Researchers suggested that digital twins could eventually support short-term violence risk, treatment scenario modeling, and discharge preparation in forensic mental health, while cautioning that the technology may be speculative and ethically complex.
In a narrative review, the researchers examined emerging literature on digital twins in health care, digital psychiatry, forensic mental health risk management, and related ethical frameworks. They synthesized peer-reviewed studies, consensus statements, and policy documents to map potential applications, technical constraints, and governance requirements in forensic mental health.
Forensic mental health services provide care to patients with serious mental disorders who have offended or may pose substantial risk, often across prisons, courts, secure hospitals, and community settings. Current structured professional judgment tools, including the Historical Clinical Risk Management 20, Violence Risk Appraisal Guide, and Psychopathy Checklist Revised provide systematic risk assessment frameworks but are limited by point-in-time evaluations, variable predictive validity, and reduced relevance over time.
Digital twins are dynamic computational models that integrate multiple data streams and update as new information becomes available. The researchers proposed a three-level digital twin framework in forensic mental health comprising person-level models for dynamic risk estimation and care planning; ward-level models for operational and environmental scenario testing; and pathway-level models for patient flow, resource planning, and policy evaluation.

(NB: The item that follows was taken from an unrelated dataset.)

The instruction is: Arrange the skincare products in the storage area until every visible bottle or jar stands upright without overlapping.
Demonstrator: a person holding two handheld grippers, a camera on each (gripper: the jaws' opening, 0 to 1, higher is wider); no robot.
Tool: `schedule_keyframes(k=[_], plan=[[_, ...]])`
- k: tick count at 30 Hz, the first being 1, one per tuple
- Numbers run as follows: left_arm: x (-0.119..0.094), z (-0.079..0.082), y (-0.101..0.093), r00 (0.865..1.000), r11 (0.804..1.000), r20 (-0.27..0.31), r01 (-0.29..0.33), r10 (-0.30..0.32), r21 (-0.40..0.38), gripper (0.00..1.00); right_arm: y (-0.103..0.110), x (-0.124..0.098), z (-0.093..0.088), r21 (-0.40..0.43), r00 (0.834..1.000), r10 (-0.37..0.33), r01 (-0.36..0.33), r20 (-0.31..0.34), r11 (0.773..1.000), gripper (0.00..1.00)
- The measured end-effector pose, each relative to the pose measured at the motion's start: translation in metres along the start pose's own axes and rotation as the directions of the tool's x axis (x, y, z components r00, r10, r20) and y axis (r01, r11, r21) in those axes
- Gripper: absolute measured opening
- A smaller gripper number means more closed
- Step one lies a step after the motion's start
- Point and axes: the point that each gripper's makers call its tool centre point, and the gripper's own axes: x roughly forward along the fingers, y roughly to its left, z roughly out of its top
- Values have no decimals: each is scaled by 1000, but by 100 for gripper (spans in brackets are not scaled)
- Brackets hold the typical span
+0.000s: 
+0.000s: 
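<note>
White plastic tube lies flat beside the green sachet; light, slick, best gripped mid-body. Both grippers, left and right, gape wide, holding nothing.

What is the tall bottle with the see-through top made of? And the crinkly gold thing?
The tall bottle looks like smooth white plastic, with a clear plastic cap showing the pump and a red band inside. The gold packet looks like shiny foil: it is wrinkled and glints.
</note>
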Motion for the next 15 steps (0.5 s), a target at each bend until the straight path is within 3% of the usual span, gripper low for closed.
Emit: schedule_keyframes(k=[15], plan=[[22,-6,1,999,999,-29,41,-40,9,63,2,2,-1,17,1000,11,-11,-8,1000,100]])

The researchers didn't present pooled quantitative analyses or subgroup findings. They highlighted that the evidence base remains conceptual, with no published studies describing fully implemented and validated digital twins in routine forensic mental health practice.
Potential person-level data streams included electronic health records, medication history, psychological assessments, incident logs, legal documentation, wearable-derived sleep and activity data, proximity sensors, environmental measures such as noise or crowding, and patient-reported outcomes. In theory, these models could provide short-term forecasts over hours to days for violence, self-harm, or absconding risk. However, the researchers noted that algorithms capable of reliably distinguishing imminent risk from baseline variation in forensic populations haven't been validated.
Digital phenotyping was described as one enabling technology. Smartphone and wearable data have been associated with depression and anxiety severity, psychosis, bipolar disorder, sleep regularity, mood stability, and relapse risk in nonforensic psychiatric populations. The researchers cautioned that these associations may not generalize to secure settings, where involuntary detention, institutional routines, and restricted movement could alter baseline behavioral and physiologic patterns.
The researchers also described potential ward-level applications, including scenario testing for the admission of high-acuity patients, staff scheduling, de-escalation training, and physical environment redesign. They characterized violence risk assessment, medication optimization, leave progression, and conditional discharge as speculative or highly speculative use cases, with seclusion and restraint reduction considered only partially feasible because some incident-pattern analysis can already be performed through existing quality improvement methods.
The researchers proposed a staged implementation pathway over the course of more than 5 years. The first phase would focus on foundational research, technical feasibility, ethical framework development, stakeholder engagement, and proof of concept. Later phases included single-site pilots, staff training, user feedback, safety validation, multisite deployment, outcome evaluation, governance refinement, performance monitoring, system-wide adoption with continuous monitoring, and policy integration.
Ethical and legal concerns were central to the review. The researchers warned that continuous monitoring in forensic settings could intensify coercion, normalize surveillance, erode privacy, and encourage patients to modify behavior to appear lower risk. They also noted that models trained on historical forensic data could perpetuate racial, gender, or socioeconomic inequities if past clinical and institutional decisions reflected those biases.
The researchers recommended safeguards, including human rights impact assessment, data minimization, access controls, audit trails, bias monitoring, explainable models, patient advocacy involvement, and clinician oversight. They advised against fully automated decision-making, long-term outcome prediction beyond 6 months for discharge decisions, deployment in settings without independent tribunal review or legal advocacy, and use of digital twins primarily for security or custodial purposes.
Limitations of the review included the absence of systematic search and meta-analytic methods, lack of formal quality assessment, reliance on adjacent fields, rapidly changing technology and regulation, international variation in forensic mental health systems, and limited attention to patient and carer perspectives.
“Current evidence does not support widespread deployment of digital twins in forensic mental health,” wrote lead study author James O. Olawade, of the Department of Guidance and Counselling at the Adekunle Ajasin University in Nigeria, and colleagues. “Enthusiasm for innovation must be tempered by rigorous skepticism, especially when the stakes involve liberty, dignity, and fundamental rights.”
The study authors reported no competing interests.